Career highlights and awards
- Hit a home run in first major league at-bat;

= Mark Worrell =

American baseball player (born 1983)

Mark Robert Worrell (born March 8, 1983) is an American former professional baseball pitcher. He played in Major League Baseball (MLB) for the St. Louis Cardinals and Baltimore Orioles between 2008 and 2011.

==Amateur career==
A native of Palm Beach Gardens, Florida, Worrell attended John I. Leonard Community High School. He played college baseball at the University of Arizona and Florida International University. In 2003, he played collegiate summer baseball with the Cotuit Kettleers of the Cape Cod Baseball League.

==Professional career==
===St. Louis Cardinals===
Worrell was selected by the St. Louis Cardinals in the 12th round of the 2004 MLB draft.

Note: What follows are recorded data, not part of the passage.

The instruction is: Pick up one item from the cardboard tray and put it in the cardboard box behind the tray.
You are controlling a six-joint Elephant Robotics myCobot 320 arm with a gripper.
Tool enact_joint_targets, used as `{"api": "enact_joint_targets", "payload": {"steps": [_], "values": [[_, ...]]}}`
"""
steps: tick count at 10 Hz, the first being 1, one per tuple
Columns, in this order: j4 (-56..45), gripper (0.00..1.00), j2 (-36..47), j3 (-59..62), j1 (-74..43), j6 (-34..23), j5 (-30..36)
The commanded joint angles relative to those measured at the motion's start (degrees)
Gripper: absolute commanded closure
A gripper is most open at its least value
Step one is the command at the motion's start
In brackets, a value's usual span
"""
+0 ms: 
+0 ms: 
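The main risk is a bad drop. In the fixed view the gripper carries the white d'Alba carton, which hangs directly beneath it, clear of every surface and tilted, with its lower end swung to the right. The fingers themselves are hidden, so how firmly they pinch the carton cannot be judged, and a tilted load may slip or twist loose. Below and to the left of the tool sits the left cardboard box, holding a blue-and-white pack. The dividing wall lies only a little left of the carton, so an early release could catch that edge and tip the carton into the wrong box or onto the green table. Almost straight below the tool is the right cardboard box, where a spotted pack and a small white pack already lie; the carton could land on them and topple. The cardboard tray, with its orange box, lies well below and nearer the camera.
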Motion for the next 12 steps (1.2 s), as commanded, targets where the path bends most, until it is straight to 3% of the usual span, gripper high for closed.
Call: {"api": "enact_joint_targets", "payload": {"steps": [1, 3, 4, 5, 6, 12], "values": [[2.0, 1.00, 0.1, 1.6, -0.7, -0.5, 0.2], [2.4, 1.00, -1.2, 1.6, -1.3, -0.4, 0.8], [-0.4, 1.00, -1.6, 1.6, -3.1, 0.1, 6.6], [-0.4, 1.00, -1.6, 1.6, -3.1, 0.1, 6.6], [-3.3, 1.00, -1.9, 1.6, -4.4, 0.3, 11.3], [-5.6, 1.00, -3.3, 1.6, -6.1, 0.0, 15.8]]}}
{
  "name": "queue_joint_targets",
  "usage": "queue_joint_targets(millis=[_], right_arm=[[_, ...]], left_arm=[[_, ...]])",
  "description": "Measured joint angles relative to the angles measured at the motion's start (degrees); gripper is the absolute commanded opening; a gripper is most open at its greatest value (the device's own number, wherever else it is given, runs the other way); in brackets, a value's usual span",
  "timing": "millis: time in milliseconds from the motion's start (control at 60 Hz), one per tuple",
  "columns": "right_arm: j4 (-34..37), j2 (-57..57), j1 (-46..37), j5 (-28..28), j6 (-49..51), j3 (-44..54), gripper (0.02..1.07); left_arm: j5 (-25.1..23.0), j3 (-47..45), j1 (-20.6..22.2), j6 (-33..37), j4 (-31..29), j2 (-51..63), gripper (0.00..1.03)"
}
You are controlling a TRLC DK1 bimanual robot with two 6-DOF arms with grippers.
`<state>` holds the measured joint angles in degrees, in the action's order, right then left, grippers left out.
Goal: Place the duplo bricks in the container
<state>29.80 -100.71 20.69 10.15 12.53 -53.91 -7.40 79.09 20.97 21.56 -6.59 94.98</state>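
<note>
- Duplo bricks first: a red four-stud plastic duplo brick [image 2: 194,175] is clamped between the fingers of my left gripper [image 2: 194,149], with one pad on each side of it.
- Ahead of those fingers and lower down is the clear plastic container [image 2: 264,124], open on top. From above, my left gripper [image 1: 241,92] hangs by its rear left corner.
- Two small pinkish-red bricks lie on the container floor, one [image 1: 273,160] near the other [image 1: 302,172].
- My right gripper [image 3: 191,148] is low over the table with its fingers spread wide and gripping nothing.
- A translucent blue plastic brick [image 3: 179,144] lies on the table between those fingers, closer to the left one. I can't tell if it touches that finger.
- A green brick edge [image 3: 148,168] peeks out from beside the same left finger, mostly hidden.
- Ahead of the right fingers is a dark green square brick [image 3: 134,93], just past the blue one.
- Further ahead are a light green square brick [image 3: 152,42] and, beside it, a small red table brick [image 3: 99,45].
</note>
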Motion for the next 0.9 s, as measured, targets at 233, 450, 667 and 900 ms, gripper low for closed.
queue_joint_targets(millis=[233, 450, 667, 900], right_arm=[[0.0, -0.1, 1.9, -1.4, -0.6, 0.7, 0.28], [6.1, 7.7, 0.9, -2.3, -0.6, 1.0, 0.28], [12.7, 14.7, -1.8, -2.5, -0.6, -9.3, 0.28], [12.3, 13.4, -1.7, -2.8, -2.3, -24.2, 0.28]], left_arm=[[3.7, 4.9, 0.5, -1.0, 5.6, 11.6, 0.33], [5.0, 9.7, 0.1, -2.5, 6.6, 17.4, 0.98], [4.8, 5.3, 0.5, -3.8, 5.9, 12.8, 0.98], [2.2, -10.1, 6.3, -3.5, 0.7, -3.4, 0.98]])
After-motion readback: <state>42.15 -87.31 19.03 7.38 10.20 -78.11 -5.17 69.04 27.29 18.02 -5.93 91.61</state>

Worrell was called up to the major leagues by the Cardinals on June 1, 2008, and made his debut on June 3. On June 5, Worrell hit a three-run home run in his first major league at-bat.

===San Diego Padres===
On December 4, 2008, Worrell was traded to the San Diego Padres in exchange for shortstop Khalil Greene. After missing the entire season while recovering from Tommy John surgery, Worrell was non-tendered on December 12, 2009.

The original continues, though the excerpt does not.